I certainly cannot say that I have ever been that consistent or played that hard in application of much of anything in my life. But, when I have, it has been such indescribable joy, relief and elation to do that. Like when I managed to get out my babies after hours and hours of agony and strain, or when I finished my incredibly difficult statistics unit for my postgraduate qualification, or when somehow me and my sisters managed to talk an airline into giving seats on a plane, my auntie into postponing the proceeding of, arrange travel insurance with the artery condition exclusion removed to successfully get my parents overseas to my dad's only brother's funeral with little time and even less money. Miracles are possible when we play full tilt.

Michelle Bridges (yes that famous trainer on Australia's Biggest Loser TV show), points out with great emphasis that motivation is a fabrication designed to give us yet another excuse to not be in action.

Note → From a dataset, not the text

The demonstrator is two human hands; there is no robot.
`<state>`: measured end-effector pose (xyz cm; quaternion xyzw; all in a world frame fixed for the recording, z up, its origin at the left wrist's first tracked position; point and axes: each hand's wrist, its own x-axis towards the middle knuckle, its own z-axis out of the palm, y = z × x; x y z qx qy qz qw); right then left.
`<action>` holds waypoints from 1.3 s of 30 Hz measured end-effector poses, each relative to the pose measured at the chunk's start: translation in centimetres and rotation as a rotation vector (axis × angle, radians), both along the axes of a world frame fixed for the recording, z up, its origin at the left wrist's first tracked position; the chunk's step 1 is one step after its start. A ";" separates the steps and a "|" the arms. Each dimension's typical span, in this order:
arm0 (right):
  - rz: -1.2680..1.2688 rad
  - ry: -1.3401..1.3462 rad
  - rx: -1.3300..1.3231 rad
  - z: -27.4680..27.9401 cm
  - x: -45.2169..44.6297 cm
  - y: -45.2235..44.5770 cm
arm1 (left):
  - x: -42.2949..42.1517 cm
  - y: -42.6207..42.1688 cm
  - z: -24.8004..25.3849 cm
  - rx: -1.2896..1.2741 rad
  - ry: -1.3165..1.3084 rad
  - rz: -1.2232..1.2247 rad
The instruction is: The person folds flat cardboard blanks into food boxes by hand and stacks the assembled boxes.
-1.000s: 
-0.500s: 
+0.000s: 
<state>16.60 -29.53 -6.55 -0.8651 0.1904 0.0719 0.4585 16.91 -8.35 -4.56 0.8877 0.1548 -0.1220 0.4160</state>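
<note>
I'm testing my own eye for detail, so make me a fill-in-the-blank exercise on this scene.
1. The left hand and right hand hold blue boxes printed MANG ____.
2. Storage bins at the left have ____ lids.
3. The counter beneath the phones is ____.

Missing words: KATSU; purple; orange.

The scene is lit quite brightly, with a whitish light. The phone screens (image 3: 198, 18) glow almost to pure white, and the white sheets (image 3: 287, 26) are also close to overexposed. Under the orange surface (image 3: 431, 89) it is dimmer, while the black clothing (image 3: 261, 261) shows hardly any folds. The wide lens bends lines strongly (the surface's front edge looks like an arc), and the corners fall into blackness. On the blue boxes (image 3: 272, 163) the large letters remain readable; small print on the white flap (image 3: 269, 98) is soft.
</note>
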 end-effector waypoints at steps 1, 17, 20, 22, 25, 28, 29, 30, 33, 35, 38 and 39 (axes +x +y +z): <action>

So what produces results then? Action. Not overthinking it. So when someone says “Run, Lyle, Run!” You know what? I am going to Just Full-on Do It.

Thursday, 9 August 2012

Can a fat person run?

There are many words for us fatties - obese, heavy, curvy, round, wide - the list continues. None of these bring to mind the athletic, toned, gracefulness of the runner we see loping past while we're still wiping the sleep dust away. Or the slim muscliness of legs that actually look good in those little shorts thin people wear.

To be a runner, which is a fairly vigorous activity, fat people have to deal with copious sweatiness, pretty painful chafing, badly fitting workout clothes (who wants to see the crack of a wide backside? Or the two rolls sneaking out the side of the too-tight shirt as it rides up mid run?), laboured breathing, very sore knees and ankles, and a myriad of other symptoms of the unfit body, all while feeling highly embarrassed and uncomfortable.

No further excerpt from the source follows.